§ The task
Every line of the material below needs to be copied exactly; omit the pictures.
┌──
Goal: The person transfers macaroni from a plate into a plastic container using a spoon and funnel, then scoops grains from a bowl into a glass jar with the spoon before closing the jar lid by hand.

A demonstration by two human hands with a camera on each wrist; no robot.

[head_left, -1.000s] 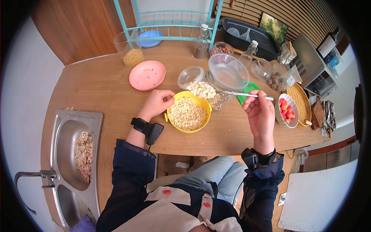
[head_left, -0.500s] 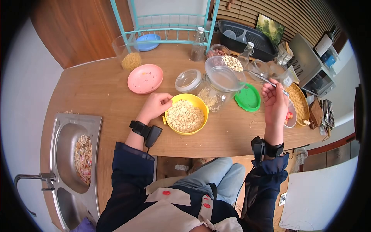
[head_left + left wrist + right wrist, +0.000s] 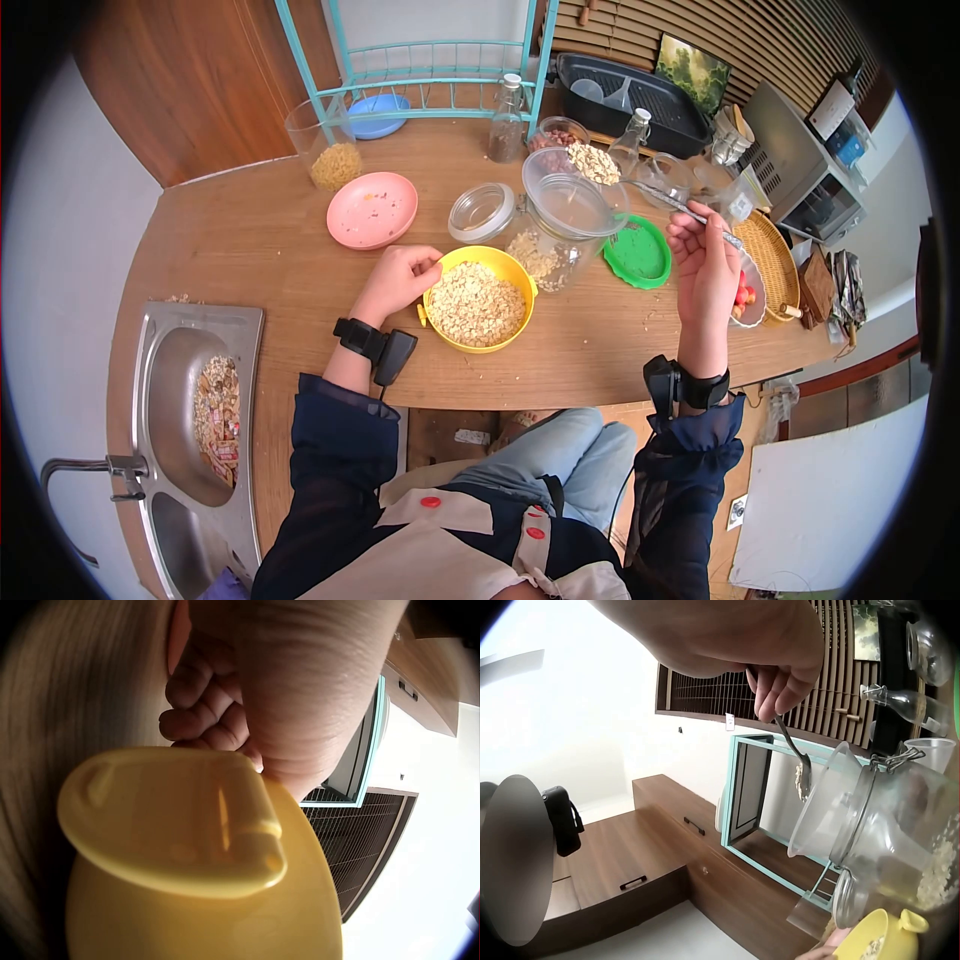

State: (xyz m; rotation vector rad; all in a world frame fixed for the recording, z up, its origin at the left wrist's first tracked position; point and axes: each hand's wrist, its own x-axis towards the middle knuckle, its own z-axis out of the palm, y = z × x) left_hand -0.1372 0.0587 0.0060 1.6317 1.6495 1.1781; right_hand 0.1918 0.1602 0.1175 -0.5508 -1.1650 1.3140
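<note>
The yellow bowl [image 3: 478,300] holds oat flakes; my left hand [image 3: 395,283] grips its left rim. In the left wrist view, curled fingers [image 3: 206,712] lie behind the bowl's tab [image 3: 165,817]. My right hand [image 3: 705,262] pinches a metal spoon [image 3: 665,195] heaped with oats [image 3: 593,163]. That heap is over the far rim of a clear funnel [image 3: 570,200], which sits in the mouth of a glass jar [image 3: 548,258] with some oats inside. In the right wrist view, the spoon [image 3: 789,739] tilts beside the wide opening of the funnel [image 3: 821,802].
Left of the jar are its open glass lid [image 3: 482,212] and a pink plate [image 3: 372,210]. A green lid [image 3: 637,252], fluted bowl [image 3: 750,290] and basket [image 3: 768,262] are to the right. Glass bottles [image 3: 506,125] and a turquoise rack [image 3: 430,85] stand behind.
My right hand has moved right, carrying the loaded spoon from above the yellow bowl to the funnel. My left hand keeps its grip on the bowl's rim.
</note>
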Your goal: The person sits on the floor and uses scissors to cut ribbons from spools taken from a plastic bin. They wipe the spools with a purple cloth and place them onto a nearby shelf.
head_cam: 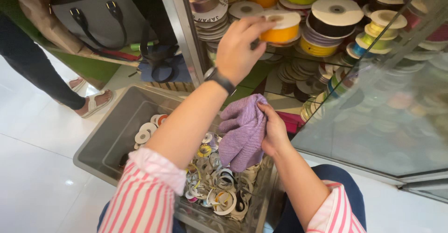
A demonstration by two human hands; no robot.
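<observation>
White floor tiles (32,167) run under a glass-fronted cabinet (373,121) stacked with ribbon spools. Below it sits a grey bin (112,135) with small ribbon rolls piled inside. Over the bin, the right hand (274,132) has its fingers closed on a purple cloth (242,132). Higher up, the left hand (240,48) pinches an orange ribbon spool (281,27) at the cabinet shelf.

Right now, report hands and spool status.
Left hand gripping orange ribbon spool at shelf. Right hand holding purple cloth. Grey bin of spools below.
</observation>
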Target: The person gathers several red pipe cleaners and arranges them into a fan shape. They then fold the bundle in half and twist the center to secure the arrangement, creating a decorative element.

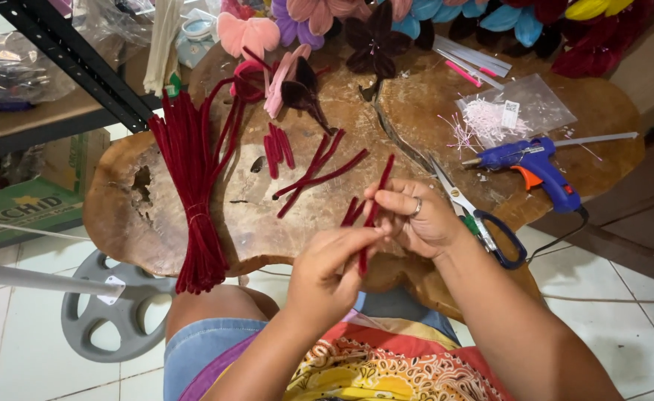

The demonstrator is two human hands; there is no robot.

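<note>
Dark red chenille is what I have between my fingers: in the head view, a few short pipe cleaner stems (369,215) stand nearly upright over the near edge of the rough wooden slab table (126,215). My left hand (327,278) is closed, thumb and forefinger pinched on the lower part of the stems. My right hand (416,215), with a ring on one finger, is curled shut around them just above, fingertips pressed to the upper part. The two hands are close together, almost touching.

What could go wrong, as I judge it: the stems are thin and my grip is only at the fingertips, so one could slip free and drop into my lap or onto the tiled floor. Bending them too sharply could leave a kink in the wire. The scissors (475,215) lie just beside my right wrist, blades toward the middle of the table, so a careless sweep could catch them.

Farther off, a tied bundle of long red stems (193,193) lies to my left, loose cut pieces (316,174) sit in the middle, a blue glue gun (538,167) rests to my right, and finished fabric flowers (375,37) line the far edge.
</note>
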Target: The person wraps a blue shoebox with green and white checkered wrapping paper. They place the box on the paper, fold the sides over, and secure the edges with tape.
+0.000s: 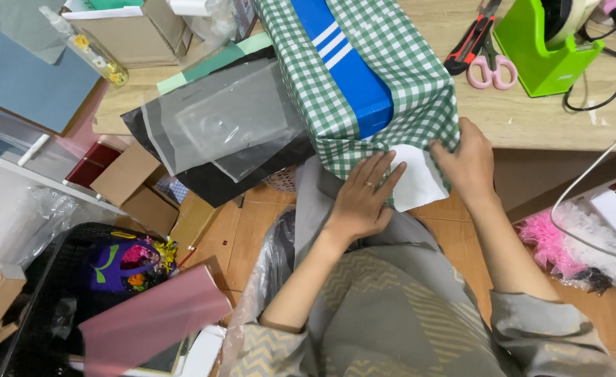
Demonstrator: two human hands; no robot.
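We press left hand (361, 202) flat, fingers open, on white underside of green gingham paper (399, 63) at near end of blue box (346, 59). Right hand (470, 162) pinches paper corner. Box on wooden table (531, 119), near end overhanging edge, long axis running away, leaning left. Risk: loose pinch, fold springs open; box may tip toward lap.
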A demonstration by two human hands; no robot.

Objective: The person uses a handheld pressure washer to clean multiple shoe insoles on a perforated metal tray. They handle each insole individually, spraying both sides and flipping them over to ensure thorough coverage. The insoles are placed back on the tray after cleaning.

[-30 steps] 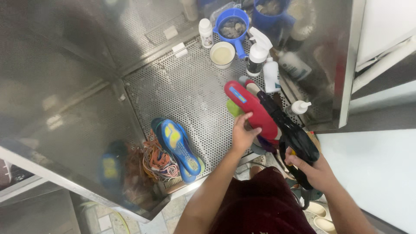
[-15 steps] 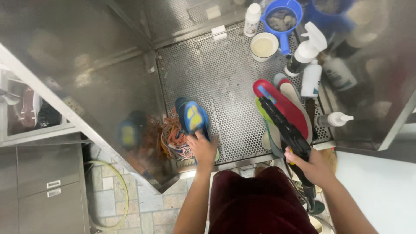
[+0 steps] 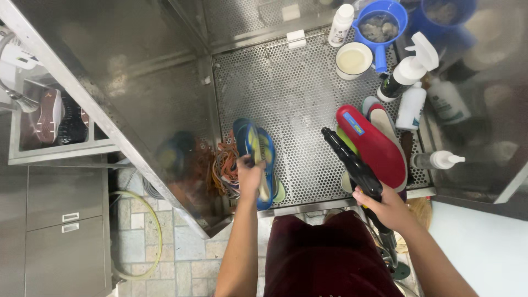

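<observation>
My left hand (image 3: pixel 250 175) grips a blue insole with a yellow patch (image 3: pixel 254 148) and tilts it up off a second blue insole lying on the perforated steel tray (image 3: pixel 291 93). Orange laces (image 3: pixel 224 168) lie bunched just left of it. My right hand (image 3: pixel 389 206) holds a black spray gun (image 3: pixel 352 162), whose nozzle points up and left over the tray. A red insole (image 3: pixel 374 146) lies beside the gun on top of a green one and a grey one.
At the tray's back stand a white cup (image 3: pixel 353 59), a blue scoop (image 3: pixel 380 27), a small white bottle (image 3: pixel 340 25) and several spray bottles (image 3: pixel 410 69). Steel walls enclose the tray. A pair of shoes (image 3: pixel 58 118) sits in a bin at left. A hose (image 3: pixel 146 236) lies on the tiled floor.
My left hand let go of the red insole, moved left to the blue insoles and lifted one. The right hand kept the spray gun. The camera view shifted left.
</observation>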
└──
§ Task response
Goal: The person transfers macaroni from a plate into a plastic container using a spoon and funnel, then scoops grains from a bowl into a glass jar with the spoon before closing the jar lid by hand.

A demonstration by two human hands with a camera on each wrist; no robot.

[head_left, -1.000s] 
[head_left, -0.500s] 
[head_left + left wrist + right wrist, +0.000s] 

State: (xyz m; rotation vector rad; all in a world frame fixed for the recording, z up, its origin at the left wrist's first tracked position; point and axes: each hand's wrist, its own x-axis towards the middle knuckle, its own z-axis out of the palm, y = z × x) left_hand -0.1372 0.0587 0.0060 1.6317 1.6495 1.1781; right_hand 0.1918 0.1602 0.1175 -0.5508 -1.1650 1.3140
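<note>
The yellow bowl [image 3: 478,300] holds oat flakes; my left hand [image 3: 395,283] grips its left rim. In the left wrist view, curled fingers [image 3: 206,712] lie behind the bowl's tab [image 3: 165,817]. My right hand [image 3: 705,262] pinches a metal spoon [image 3: 665,195] heaped with oats [image 3: 593,163]. That heap is over the far rim of a clear funnel [image 3: 570,200], which sits in the mouth of a glass jar [image 3: 548,258] with some oats inside. In the right wrist view, the spoon [image 3: 789,739] tilts beside the wide opening of the funnel [image 3: 821,802].
Left of the jar are its open glass lid [image 3: 482,212] and a pink plate [image 3: 372,210]. A green lid [image 3: 637,252], fluted bowl [image 3: 750,290] and basket [image 3: 768,262] are to the right. Glass bottles [image 3: 506,125] and a turquoise rack [image 3: 430,85] stand behind.
My right hand has moved right, carrying the loaded spoon from above the yellow bowl to the funnel. My left hand keeps its grip on the bowl's rim.
</note>
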Your goal: The person sits on the floor and uses scissors to cut ribbons from spools taken from a plastic bin. They wipe the spools with a purple cloth and place them onto a nearby shelf.
head_cam: 
A demonstration by two human hands; no robot.
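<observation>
White floor tiles (32,167) run under a glass-fronted cabinet (373,121) stacked with ribbon spools. Below it sits a grey bin (112,135) with small ribbon rolls piled inside. Over the bin, the right hand (274,132) has its fingers closed on a purple cloth (242,132). Higher up, the left hand (240,48) pinches an orange ribbon spool (281,27) at the cabinet shelf.

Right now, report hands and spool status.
Left hand gripping orange ribbon spool at shelf. Right hand holding purple cloth. Grey bin of spools below.
</observation>
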Target: The person gathers several red pipe cleaners and arranges them into a fan shape. They then fold the bundle in half and twist the center to secure the arrangement, creating a decorative element.


The demonstrator is two human hands; there is no robot.

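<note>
Dark red chenille is what I have between my fingers: in the head view, a few short pipe cleaner stems (369,215) stand nearly upright over the near edge of the rough wooden slab table (126,215). My left hand (327,278) is closed, thumb and forefinger pinched on the lower part of the stems. My right hand (416,215), with a ring on one finger, is curled shut around them just above, fingertips pressed to the upper part. The two hands are close together, almost touching.

What could go wrong, as I judge it: the stems are thin and my grip is only at the fingertips, so one could slip free and drop into my lap or onto the tiled floor. Bending them too sharply could leave a kink in the wire. The scissors (475,215) lie just beside my right wrist, blades toward the middle of the table, so a careless sweep could catch them.

Farther off, a tied bundle of long red stems (193,193) lies to my left, loose cut pieces (316,174) sit in the middle, a blue glue gun (538,167) rests to my right, and finished fabric flowers (375,37) line the far edge.
</note>
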Target: The person wraps a blue shoebox with green and white checkered wrapping paper. They place the box on the paper, fold the sides over, and secure the edges with tape.
+0.000s: 
Demonstrator: two human hands; no robot.
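We press left hand (361, 202) flat, fingers open, on white underside of green gingham paper (399, 63) at near end of blue box (346, 59). Right hand (470, 162) pinches paper corner. Box on wooden table (531, 119), near end overhanging edge, long axis running away, leaning left. Risk: loose pinch, fold springs open; box may tip toward lap.
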A demonstration by two human hands; no robot.

Objective: The person uses a handheld pressure washer to clean multiple shoe insoles on a perforated metal tray. They handle each insole individually, spraying both sides and flipping them over to ensure thorough coverage. The insoles are placed back on the tray after cleaning.

[-30 steps] 
[-15 steps] 
[+0 steps] 

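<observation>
My left hand (image 3: pixel 250 175) grips a blue insole with a yellow patch (image 3: pixel 254 148) and tilts it up off a second blue insole lying on the perforated steel tray (image 3: pixel 291 93). Orange laces (image 3: pixel 224 168) lie bunched just left of it. My right hand (image 3: pixel 389 206) holds a black spray gun (image 3: pixel 352 162), whose nozzle points up and left over the tray. A red insole (image 3: pixel 374 146) lies beside the gun on top of a green one and a grey one.
At the tray's back stand a white cup (image 3: pixel 353 59), a blue scoop (image 3: pixel 380 27), a small white bottle (image 3: pixel 340 25) and several spray bottles (image 3: pixel 410 69). Steel walls enclose the tray. A pair of shoes (image 3: pixel 58 118) sits in a bin at left. A hose (image 3: pixel 146 236) lies on the tiled floor.
My left hand let go of the red insole, moved left to the blue insoles and lifted one. The right hand kept the spray gun. The camera view shifted left.
</observation>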

The answer given above is complete as it stands.